[Required work] The pictures are to be left out when the listing below is reproduced word for word.

[Given data]
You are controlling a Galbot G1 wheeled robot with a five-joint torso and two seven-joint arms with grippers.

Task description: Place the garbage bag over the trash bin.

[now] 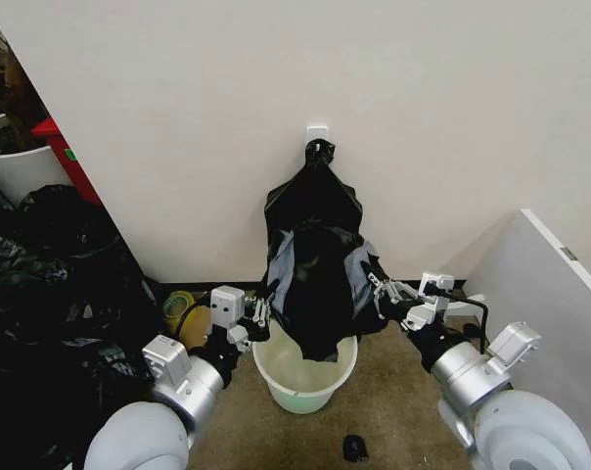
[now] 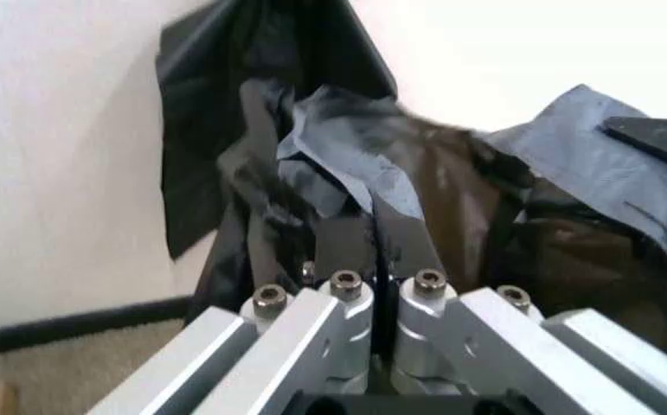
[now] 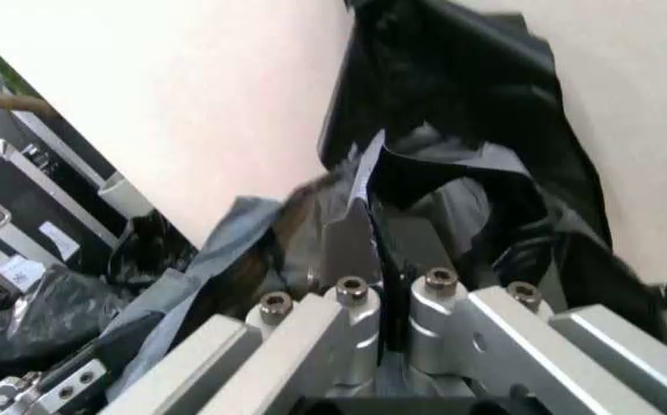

[Task solution]
You are controlling a Galbot G1 wheeled robot with a five-joint torso and two seven-joint arms with grippers.

Task description: Place the garbage bag over the trash bin.

[now] 
[now] 
[now] 

There is nothing further to the answer.